=== WORK INSTRUCTIONS ===
Beginning with the first line and ending with the one containing "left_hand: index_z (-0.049", copy the lines of the listing below exactly; omit everything else.

---

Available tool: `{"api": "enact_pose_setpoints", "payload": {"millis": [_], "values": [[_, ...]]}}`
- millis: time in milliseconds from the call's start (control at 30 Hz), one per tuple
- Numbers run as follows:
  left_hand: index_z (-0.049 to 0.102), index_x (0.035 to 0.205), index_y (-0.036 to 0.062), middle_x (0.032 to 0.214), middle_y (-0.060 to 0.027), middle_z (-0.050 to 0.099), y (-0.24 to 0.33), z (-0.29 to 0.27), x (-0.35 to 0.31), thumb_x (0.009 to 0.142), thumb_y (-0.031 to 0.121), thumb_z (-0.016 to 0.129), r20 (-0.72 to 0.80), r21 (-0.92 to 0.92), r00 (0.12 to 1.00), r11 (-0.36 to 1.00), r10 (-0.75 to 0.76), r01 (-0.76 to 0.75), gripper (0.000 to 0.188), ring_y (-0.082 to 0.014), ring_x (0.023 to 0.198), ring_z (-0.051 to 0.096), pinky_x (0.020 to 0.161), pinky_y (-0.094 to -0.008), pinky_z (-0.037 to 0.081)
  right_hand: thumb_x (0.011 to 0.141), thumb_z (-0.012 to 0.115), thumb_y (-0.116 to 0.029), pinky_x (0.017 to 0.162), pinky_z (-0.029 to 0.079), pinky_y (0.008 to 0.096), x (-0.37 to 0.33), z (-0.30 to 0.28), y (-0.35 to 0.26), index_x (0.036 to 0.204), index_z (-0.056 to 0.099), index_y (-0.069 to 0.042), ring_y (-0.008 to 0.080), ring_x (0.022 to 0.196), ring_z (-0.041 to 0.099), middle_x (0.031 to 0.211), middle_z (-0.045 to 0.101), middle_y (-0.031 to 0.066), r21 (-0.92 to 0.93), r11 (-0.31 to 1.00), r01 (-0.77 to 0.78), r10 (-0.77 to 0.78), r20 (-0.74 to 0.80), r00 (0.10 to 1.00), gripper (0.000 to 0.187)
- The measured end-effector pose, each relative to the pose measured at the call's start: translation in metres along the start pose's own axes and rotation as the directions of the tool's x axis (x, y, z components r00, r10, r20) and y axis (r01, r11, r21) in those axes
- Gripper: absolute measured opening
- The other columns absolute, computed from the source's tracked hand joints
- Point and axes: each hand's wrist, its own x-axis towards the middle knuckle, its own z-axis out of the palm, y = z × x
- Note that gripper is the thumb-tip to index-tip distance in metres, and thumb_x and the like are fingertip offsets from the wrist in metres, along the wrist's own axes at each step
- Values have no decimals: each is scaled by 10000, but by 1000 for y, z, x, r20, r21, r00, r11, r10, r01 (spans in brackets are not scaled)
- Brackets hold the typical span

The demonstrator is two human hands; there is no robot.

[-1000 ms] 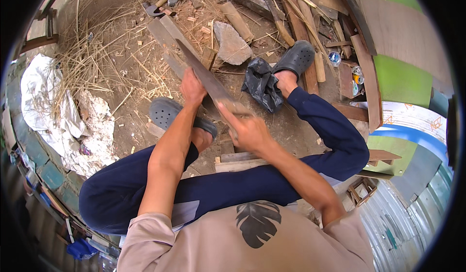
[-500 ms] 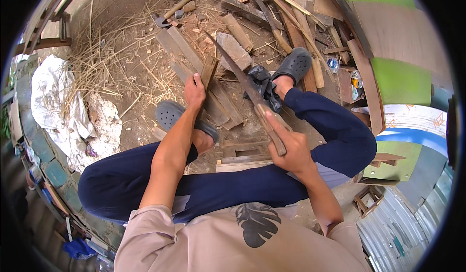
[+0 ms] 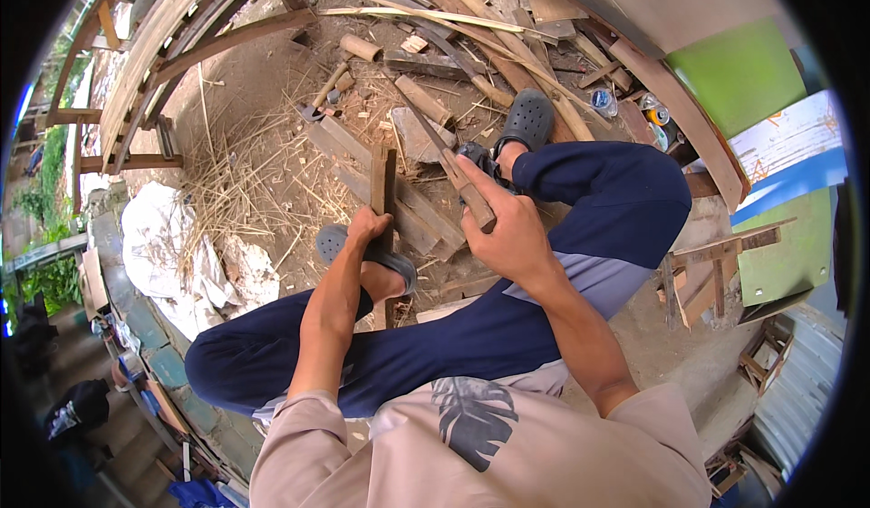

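a person's left hand (image 3: 370, 225) grips a dark-brown, squared wooden pc. (image 3: 384, 174) pointing near to far; the right hand (image 3: 512, 232), closed round the handle, holds a slim, dark-bladed saw w/ brown wooden handle (image 3: 451, 161) to its right, apart from the wood. the pc. looks whole, no cut visible; small pale scraps (image 3: 415, 45) farther off on the brown dirt floor (image 3: 249, 73) suggest some cutting's done; amt. left can't be told.

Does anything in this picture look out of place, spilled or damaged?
Yes: dry straw lies strewn at the left in many directions, and beside it white sheeting is crumpled rather than folded. The saw in the right hand shows no damage that I can make out.
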Motion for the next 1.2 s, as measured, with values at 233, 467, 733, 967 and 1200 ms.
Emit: {"api": "enact_pose_setpoints", "payload": {"millis": [233, 467, 733, 967, 1200], "values": [[535, 1243, -19, 1028, -251, 701, 12, -2, -49, 816, 430, 708, -416, 23, 897, 985, -148, 173, 644, -417, 996, 679, 877, -491, 529, 805, 609, -68, 512, 459, 353, -7, 0, 4, 1444, 503, -103, 230, 400, 513, 518, 516, 190, -20, 997, 69, -70, -71, 995, 648], [133, 1573, 80, 1200, -248, 626, 21, 22, -30, 836, 350, 705, -448, 103, 893, 991, -35, 90, 972, -381, 1062, 657, 971, -526, 441, 789, 643, -118, 564, 482, 440, -6, 7, 14, 1455, 485, -116, 355, 482, 578, 531, 546, 218, -36, 999, 16, -16, -17, 1000, 684], [164, 1579, 100, 1262, -231, 489, 19, 51, -16, 897, 537, 633, -449, 212, 890, 977, 74, 26, 936, -389, 1175, 502, 981, -523, 405, 786, 644, -127, 568, 489, 446, -4, 22, 21, 1443, 498, -103, 398, 519, 607, 569, 572, 242, -37, 999, 4, -3, 25, 1000, 673], [244, 1560, 82, 1228, -214, 483, 19, 51, -19, 890, 530, 636, -510, 153, 856, 988, 87, -10, 896, -370, 1127, 508, 936, -506, 414, 813, 631, -100, 653, 523, 418, 2, 35, 24, 1422, 515, -80, 397, 676, 679, 831, 672, 284, -43, 994, 97, -95, 29, 995, 621], [306, 1525, 52, 1302, -240, 464, 32, 32, -17, 888, 556, 607, -414, 34, 907, 997, 76, -68, 867, -397, 1202, 468, 1002, -525, 365, 862, 634, -131, 844, 534, 371, 2, 45, 27, 1366, 567, -43, 384, 970, 702, 1067, 692, 277, -12, 1000, 12, -11, 71, 997, 516]]}}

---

=== OUTPUT FOR THIS EXERCISE ===
Available tool: `{"api": "enact_pose_setpoints", "payload": {"millis": [_], "values": [[_, ...]]}}`
- millis: time in milliseconds from the call's start (control at 30 Hz), one per tuple
- Numbers run as follows:
  left_hand: index_z (-0.049 to 0.102), index_x (0.035 to 0.205), index_y (-0.036 to 0.062), middle_x (0.032 to 0.214), middle_y (-0.060 to 0.027), middle_z (-0.050 to 0.099), y (-0.24 to 0.33), z (-0.29 to 0.27), x (-0.35 to 0.31), thumb_x (0.009 to 0.142), thumb_y (-0.031 to 0.121), thumb_z (-0.016 to 0.129), r20 (-0.72 to 0.80), r21 (-0.92 to 0.92), r00 (0.12 to 1.00), r11 (-0.36 to 1.00), r10 (-0.75 to 0.76), r01 (-0.76 to 0.75), gripper (0.000 to 0.188), ring_y (-0.082 to 0.014), ring_x (0.023 to 0.198), ring_z (-0.051 to 0.096), pinky_x (0.020 to 0.161), pinky_y (-0.094 to -0.008), pinky_z (-0.037 to 0.081)

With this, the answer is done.